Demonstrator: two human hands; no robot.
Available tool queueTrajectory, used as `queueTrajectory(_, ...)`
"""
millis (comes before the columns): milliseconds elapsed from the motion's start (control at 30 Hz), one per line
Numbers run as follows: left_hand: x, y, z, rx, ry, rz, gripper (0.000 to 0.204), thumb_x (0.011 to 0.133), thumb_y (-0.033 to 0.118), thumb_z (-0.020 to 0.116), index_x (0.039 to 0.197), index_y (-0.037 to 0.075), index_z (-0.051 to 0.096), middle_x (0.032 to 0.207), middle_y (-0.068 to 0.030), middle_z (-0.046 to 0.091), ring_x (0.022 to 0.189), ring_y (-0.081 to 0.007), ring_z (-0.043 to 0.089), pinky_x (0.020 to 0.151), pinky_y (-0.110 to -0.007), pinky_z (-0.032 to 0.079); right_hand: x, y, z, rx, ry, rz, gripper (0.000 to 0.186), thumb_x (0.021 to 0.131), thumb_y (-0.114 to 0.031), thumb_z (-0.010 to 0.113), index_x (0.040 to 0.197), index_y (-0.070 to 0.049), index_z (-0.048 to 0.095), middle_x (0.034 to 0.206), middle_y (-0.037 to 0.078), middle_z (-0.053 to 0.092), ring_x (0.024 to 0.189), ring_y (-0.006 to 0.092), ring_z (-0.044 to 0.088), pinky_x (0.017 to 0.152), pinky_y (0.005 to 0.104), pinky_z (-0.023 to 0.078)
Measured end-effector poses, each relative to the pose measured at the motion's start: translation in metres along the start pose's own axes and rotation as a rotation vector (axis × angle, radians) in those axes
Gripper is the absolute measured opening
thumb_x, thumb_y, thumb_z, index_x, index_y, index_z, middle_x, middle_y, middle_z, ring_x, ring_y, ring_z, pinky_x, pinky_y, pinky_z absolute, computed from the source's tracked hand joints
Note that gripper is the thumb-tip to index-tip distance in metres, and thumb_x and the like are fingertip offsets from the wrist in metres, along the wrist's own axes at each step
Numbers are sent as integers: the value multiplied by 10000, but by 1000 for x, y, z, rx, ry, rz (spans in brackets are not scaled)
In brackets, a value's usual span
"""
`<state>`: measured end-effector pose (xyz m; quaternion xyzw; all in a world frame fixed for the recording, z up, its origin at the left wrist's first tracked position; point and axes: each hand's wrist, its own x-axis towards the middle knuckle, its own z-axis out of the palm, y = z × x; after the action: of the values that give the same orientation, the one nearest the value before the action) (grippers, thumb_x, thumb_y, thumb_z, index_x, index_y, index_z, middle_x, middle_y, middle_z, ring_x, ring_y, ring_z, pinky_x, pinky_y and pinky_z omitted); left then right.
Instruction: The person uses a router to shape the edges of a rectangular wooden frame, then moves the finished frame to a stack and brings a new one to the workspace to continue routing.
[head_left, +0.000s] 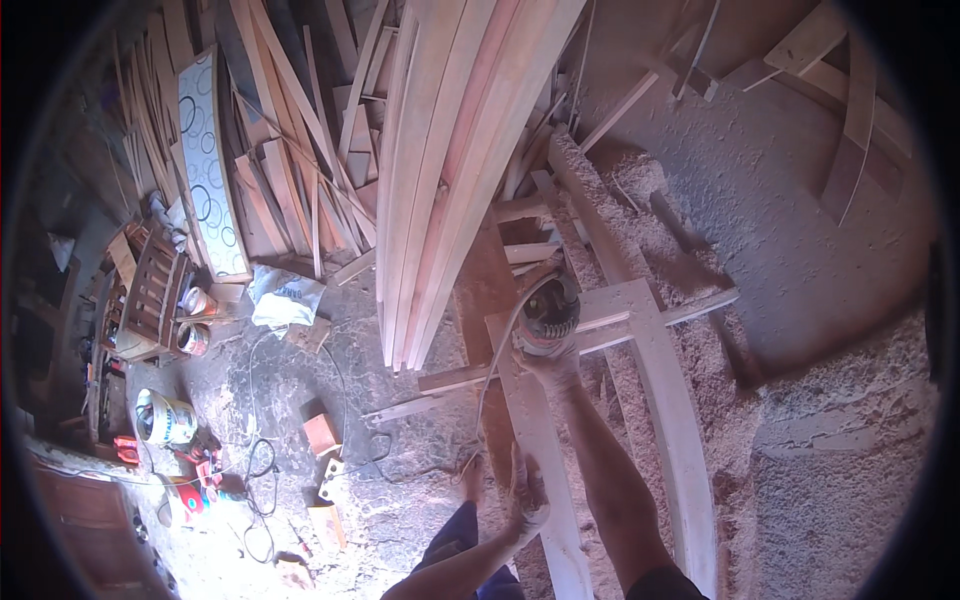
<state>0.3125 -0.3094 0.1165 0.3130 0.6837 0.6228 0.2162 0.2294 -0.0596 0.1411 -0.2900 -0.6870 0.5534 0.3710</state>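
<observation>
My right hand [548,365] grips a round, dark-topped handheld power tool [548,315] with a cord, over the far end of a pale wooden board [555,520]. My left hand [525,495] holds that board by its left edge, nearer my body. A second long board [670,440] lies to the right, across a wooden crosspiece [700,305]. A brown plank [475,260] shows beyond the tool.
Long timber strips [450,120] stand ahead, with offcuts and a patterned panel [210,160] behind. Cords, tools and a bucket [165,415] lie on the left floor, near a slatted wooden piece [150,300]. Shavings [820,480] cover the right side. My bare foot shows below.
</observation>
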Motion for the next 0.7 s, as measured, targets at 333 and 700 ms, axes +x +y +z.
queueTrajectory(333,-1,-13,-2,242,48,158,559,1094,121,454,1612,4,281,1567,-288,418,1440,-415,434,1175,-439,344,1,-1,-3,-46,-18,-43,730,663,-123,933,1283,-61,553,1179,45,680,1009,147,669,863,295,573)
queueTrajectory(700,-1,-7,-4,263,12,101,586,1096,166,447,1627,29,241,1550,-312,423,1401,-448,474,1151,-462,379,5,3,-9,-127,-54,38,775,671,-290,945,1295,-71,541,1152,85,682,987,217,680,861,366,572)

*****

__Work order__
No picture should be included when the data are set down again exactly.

__Answer section__
Demonstrator: two human hands; no robot.
Available tool queueTrajectory, used as `queueTrajectory(_, ...)`
"""
millis (comes before the columns): milliseconds elapsed from the motion's start (control at 30 Hz), one per line
Numbers run as follows: left_hand: x, y, z, rx, ry, rz, gripper (0.000 to 0.204), thumb_x (0.011 to 0.133), thumb_y (-0.033 to 0.118), thumb_z (-0.020 to 0.116), index_x (0.039 to 0.197), index_y (-0.037 to 0.075), index_z (-0.051 to 0.096), middle_x (0.032 to 0.207), middle_y (-0.068 to 0.030), middle_z (-0.046 to 0.091), ring_x (0.022 to 0.189), ring_y (-0.081 to 0.007), ring_z (-0.043 to 0.089), pinky_x (0.020 to 0.151), pinky_y (-0.110 to -0.007), pinky_z (-0.032 to 0.079); right_hand: x, y, z, rx, ry, rz, gripper (0.000 to 0.186), thumb_x (0.021 to 0.131), thumb_y (-0.114 to 0.031), thumb_z (-0.010 to 0.113), index_x (0.040 to 0.197), index_y (-0.070 to 0.049), index_z (-0.048 to 0.095), middle_x (0.034 to 0.206), middle_y (-0.037 to 0.078), middle_z (-0.053 to 0.092), ring_x (0.024 to 0.189), ring_y (-0.006 to 0.092), ring_z (-0.044 to 0.088), pinky_x (0.017 to 0.152), pinky_y (0.005 to 0.104), pinky_z (-0.023 to 0.078)
Measured end-effector poses, each relative to the pose measured at the motion's start: translation in metres along the start pose's own axes and rotation as a rotation vector (axis × angle, radians) in those axes
Gripper is the absolute measured opening
thumb_x, thumb_y, thumb_z, index_x, index_y, index_z, middle_x, middle_y, middle_z, ring_x, ring_y, ring_z, pinky_x, pinky_y, pinky_z absolute, computed from the source's tracked hand joints
Note that gripper is the thumb-tip to index-tip distance in metres, and thumb_x and the like are fingertip offsets from the wrist in metres, along the wrist's own axes at each step
Numbers are sent as integers: the value multiplied by 10000, but by 1000 for x, y, z, rx, ry, rz (spans in brackets are not scaled)
In brackets, a value's usual span
"""
`<state>`: measured end-effector pose (xyz m; quaternion xyzw; all in a world frame fixed for the recording, z up, its origin at the left wrist's first tracked position; point and axes: each hand's wrist, its own x-axis towards the middle knuckle, its own z-axis out of the palm, y = z × x; after the action: of the values that give the same orientation, the one nearest the value before the action) (grippers, thumb_x, thumb_y, thumb_z, index_x, index_y, index_z, middle_x, middle_y, middle_z, ring_x, ring_y, ring_z, pinky_x, pinky_y and pinky_z omitted); left then right.
Instruction: The person uses a router to shape the edges of a rectangular wooden frame, then moves the finished frame to a stack and brings a new one to the workspace to continue routing.
[head_left, +0.000s] 
<state>0.3125 -0.3094 0.1165 0.3130 0.6837 0.6228 0.2162 0.2294 -0.0596 0.1411 -0.2900 -0.6870 0.5534 0.3710</state>
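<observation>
My right hand [548,365] grips a round, dark-topped handheld power tool [548,315] with a cord, over the far end of a pale wooden board [555,520]. My left hand [525,495] holds that board by its left edge, nearer my body. A second long board [670,440] lies to the right, across a wooden crosspiece [700,305]. A brown plank [475,260] shows beyond the tool.
Long timber strips [450,120] stand ahead, with offcuts and a patterned panel [210,160] behind. Cords, tools and a bucket [165,415] lie on the left floor, near a slatted wooden piece [150,300]. Shavings [820,480] cover the right side. My bare foot shows below.
</observation>
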Motion for the next 0.7 s, as measured, targets at 333 and 700 ms, axes +x +y +z.
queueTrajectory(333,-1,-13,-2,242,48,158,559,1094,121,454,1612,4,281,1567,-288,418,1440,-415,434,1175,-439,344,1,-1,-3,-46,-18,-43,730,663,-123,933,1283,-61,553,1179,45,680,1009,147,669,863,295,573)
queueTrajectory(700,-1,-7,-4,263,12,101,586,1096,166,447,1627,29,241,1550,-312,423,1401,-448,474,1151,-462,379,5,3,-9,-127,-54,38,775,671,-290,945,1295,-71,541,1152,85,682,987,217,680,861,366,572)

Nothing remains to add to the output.